When looking at the big list of noms, some casting crossovers make me a little less cynical. We should have expected this, right? Star Wars is such a gargantuan part of pop culture that it has long overlapped with other A-list names on the regular. Taika Waititi made the original What We Do in the Shadows movie with Jemaine Clement, and worked on the first season of the show of the same name. Clement took over fully in Season 2, because, among other projects, Waititi was directing an episode of The Mandalorian (getting his feet wet for his upcoming Star Wars feature film). Giancarlo Esposito appears in The Mandalorian, and he also appears in Better Call Saul, also nominated for Best Drama Series. 

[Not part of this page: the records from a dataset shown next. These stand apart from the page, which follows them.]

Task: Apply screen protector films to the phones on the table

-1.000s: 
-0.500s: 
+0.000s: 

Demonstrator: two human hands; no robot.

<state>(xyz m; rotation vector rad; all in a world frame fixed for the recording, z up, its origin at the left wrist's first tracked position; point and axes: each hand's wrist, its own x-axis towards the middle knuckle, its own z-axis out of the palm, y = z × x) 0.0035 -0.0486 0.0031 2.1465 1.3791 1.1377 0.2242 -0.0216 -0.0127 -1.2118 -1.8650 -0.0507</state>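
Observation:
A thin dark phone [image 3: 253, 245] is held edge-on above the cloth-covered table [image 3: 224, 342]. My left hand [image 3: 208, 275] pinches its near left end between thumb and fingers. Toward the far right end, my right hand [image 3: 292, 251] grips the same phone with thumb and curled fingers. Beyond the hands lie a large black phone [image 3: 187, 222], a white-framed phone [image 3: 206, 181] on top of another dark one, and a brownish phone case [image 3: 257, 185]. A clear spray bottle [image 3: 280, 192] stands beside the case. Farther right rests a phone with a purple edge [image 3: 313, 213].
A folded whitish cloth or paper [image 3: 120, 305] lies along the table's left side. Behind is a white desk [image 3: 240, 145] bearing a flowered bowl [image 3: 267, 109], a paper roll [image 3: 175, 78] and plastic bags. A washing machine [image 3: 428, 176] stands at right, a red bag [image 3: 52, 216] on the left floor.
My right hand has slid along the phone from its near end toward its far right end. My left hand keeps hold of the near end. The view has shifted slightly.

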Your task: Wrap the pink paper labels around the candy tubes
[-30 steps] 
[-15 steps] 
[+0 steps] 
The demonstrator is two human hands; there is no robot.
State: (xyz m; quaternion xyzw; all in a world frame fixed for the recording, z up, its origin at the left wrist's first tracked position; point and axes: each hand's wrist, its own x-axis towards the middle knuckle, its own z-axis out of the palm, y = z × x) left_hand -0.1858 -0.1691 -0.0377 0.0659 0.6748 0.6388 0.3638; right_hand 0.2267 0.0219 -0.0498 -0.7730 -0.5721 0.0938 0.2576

But the big crossovers don't stop at The Mandalorian. Digging even deeper, Tobias Menzies is one of the leads on The Crown, and he voices an Imperial scumbag in Season 4 of Star Wars Rebels. Jodie Comer is nominated for Killing Eve, and she just popped up as Rey’s mom in Star Wars: The Rise of Skywalker. Why do I think that the Emmy Awards hate Star Wars, especially when there are all of these amazing, A-list connections, to say nothing of the aforementioned love from the Daytime Emmys? 

I think it's because I don’t think it’s real. It hasn't sunk in yet. Pain is the only thing that is real in 2020. We’re in the middle of a pandemic amidst countless other ongoing crises. There's no end in sight, and who knows what fresh hell the rest of 2020 will bring? Awards shows could not possibly matter less (unless you yourself are nominated, and I wasn’t), and a virtual award show in quarantine? It feels pointless...

... unless Baby Yoda is gonna be on that virtual stage. If that little scene-stealer is there, you just guaranteed yourself an audience. How do you ensure that he’ll be there? Give his show a nomination. 

I hope that's not the reason. But 2020, am I right? Weirder things have happened (and will continue to happen). Hopefully, the little guy will have some fun with Villanelle, Ozymandias, Eleven, and Kominsky’s method in the Zoom afterparty.

The views and opinions expressed in this article are the author's, and do not necessarily reflect those of SYFY WIRE, SYFY, or NBC Universal.